NOTAS AL MARGEN
David Fernández
Un cowboy iluminado de otra época
El Observatorio
HAY palabras que casi resultan trasnochadas antes de hacerse dueñas de la escena de nuestros comentarios y conversaciones. Que nos abandonan sin apenas hacerse notar, con esa humildad ya tan en desuso por los propios hablantes. Tanto es así que, a veces, hay que enseñárselas al diccionario del ordenador -el cual puede ser más extenso que el del común de los mortales-. Eso me ha ocurrido a mí ahora mismo con el título de este artículo: bonhomía. Siempre me ha gustado esta palabra. Por su sonoridad, pero también y sobre todo por su significado. Esas afabilidad, sencillez, bondad y honradez en el carácter y en el comportamiento con que el diccionario describe bonhomía. Me ha gustado siempre por la escasez de las personas a quienes atribuirla y porque siempre he pensado que la mejor manera de definir a mi padre era destacar su hombría de bien. Pero este artículo de hoy no va dedicado a mi padre.

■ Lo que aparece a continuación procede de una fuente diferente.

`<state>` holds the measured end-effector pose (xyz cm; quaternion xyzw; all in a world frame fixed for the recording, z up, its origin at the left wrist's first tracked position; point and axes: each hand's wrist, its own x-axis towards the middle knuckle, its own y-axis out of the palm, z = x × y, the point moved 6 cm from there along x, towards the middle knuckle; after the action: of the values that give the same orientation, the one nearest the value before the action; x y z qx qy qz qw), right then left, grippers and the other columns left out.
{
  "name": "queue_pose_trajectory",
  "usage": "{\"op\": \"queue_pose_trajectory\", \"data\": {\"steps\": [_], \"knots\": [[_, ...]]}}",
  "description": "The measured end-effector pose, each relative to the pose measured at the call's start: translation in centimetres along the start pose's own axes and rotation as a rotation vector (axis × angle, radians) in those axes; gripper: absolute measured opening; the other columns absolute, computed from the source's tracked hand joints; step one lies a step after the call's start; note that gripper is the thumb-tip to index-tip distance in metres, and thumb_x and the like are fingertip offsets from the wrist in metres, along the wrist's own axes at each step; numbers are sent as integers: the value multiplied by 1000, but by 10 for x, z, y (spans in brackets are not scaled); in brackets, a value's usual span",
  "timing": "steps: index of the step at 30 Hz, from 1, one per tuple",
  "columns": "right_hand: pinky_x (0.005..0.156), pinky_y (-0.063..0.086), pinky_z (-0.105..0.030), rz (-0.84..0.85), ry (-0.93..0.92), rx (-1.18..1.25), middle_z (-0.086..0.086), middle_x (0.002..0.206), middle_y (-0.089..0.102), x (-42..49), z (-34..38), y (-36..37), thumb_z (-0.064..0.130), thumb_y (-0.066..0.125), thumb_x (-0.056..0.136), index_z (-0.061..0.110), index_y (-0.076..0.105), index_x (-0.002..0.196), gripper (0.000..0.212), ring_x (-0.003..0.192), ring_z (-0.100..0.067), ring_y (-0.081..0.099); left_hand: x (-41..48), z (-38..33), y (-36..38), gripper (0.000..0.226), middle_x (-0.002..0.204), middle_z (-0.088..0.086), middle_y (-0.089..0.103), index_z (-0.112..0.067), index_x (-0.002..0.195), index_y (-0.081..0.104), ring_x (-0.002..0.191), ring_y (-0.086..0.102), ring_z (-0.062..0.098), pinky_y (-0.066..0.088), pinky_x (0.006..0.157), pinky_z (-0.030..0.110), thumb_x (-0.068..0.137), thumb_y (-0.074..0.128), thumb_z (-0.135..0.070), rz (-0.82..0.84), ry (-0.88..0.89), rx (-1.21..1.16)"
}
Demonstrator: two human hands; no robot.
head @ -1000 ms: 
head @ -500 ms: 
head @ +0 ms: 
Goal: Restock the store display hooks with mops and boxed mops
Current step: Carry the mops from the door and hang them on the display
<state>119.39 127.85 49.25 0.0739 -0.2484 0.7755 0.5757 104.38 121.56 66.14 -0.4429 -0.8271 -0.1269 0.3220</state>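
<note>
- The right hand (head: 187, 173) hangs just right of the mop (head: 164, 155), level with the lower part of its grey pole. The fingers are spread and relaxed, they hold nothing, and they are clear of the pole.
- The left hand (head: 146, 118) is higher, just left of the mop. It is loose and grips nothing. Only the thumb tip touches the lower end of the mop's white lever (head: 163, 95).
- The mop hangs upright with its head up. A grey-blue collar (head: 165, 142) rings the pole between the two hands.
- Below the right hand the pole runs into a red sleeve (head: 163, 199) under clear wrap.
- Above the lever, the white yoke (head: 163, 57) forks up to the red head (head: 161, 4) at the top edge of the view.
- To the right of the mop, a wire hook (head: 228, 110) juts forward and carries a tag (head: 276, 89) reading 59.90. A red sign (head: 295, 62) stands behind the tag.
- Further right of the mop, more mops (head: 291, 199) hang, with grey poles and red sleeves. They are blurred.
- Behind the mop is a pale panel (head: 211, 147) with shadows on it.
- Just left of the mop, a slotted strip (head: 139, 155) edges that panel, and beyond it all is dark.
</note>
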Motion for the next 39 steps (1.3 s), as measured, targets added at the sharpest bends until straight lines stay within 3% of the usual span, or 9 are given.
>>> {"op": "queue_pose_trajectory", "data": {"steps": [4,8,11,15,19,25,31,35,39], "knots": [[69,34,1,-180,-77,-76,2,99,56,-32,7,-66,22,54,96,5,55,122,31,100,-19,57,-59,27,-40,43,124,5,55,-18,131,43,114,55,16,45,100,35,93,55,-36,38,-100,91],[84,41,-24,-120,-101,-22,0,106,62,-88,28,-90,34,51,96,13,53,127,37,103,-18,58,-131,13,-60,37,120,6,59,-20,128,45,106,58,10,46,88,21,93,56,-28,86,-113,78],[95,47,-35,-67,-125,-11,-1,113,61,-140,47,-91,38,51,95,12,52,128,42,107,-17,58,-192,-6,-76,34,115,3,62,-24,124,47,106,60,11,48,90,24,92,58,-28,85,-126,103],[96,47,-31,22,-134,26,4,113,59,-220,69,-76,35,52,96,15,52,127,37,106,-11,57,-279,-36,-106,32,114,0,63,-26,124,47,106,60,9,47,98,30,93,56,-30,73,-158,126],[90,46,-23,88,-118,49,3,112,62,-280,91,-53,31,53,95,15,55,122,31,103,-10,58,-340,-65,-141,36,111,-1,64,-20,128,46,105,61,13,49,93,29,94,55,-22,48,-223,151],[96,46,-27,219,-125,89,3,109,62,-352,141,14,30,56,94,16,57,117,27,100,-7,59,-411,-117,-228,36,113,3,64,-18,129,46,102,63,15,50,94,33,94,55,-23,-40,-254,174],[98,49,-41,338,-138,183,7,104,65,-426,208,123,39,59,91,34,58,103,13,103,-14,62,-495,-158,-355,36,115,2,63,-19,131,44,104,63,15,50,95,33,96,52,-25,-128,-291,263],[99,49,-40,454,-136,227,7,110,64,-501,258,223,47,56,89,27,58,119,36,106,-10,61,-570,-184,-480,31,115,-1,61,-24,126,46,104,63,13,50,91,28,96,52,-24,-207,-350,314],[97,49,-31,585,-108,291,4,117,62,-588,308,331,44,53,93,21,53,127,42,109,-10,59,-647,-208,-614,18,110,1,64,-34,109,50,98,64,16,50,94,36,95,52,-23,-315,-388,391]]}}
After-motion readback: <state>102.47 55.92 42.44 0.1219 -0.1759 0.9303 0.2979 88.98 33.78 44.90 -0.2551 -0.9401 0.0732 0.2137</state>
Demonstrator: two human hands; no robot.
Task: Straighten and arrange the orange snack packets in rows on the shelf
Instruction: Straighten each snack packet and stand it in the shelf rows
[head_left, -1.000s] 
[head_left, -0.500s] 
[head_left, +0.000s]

Si es difícil encontrar personas afables, sencillas y humildes en la vida diaria, las dificultades aumentan en un mundo tan competitivo como el científico en el que -siempre lo he manifestado con claridad- la mayor motivación es la vanidad. Sentir que uno ha entendido algo antes que el resto de la humanidad y además es reconocido por ello alimenta los voraces egos de los científicos a falta de recompensas crematísticas. Y eso es así durante toda la vida profesional, a pesar de que, como en otros ámbitos, el periodo culminante de la carrera científica se sitúa estadísticamente alrededor de los cuarenta y cinco años. Después de ese momento, la actividad se diversifica y la lucidez inspirada se emplea también en conducir a otros más que en crecer uno mismo. Por eso es tan difícil encontrar a alguien, como el amigo a quien dedico estas letras, que más allá de los cincuenta (y él de los sesenta) haya continuado aumentado su estatura científica de la forma que él lo ha hecho. Y lo que es aún más admirable: se ha ido haciendo una autoridad de talla mundial con el paso continuado de los años, con la blanca repoblación de su cabello y su barba, a la vez que su sonrisa franca, su mirada limpia, su gesto afectuoso, su palabra amable y su conversación exenta de rencores y de críticas nos han recompensado a todos aquellos quienes tenemos la suerte y el orgullo de ser sus compañeros y, además, sus amigos. No voy a decir tu apellido, José Antonio, porque tu propia bonhomía te haría ruborizar, pero todos los que me conocen, los que nos conocen, saben desde el principio a quién me estaba refiriendo.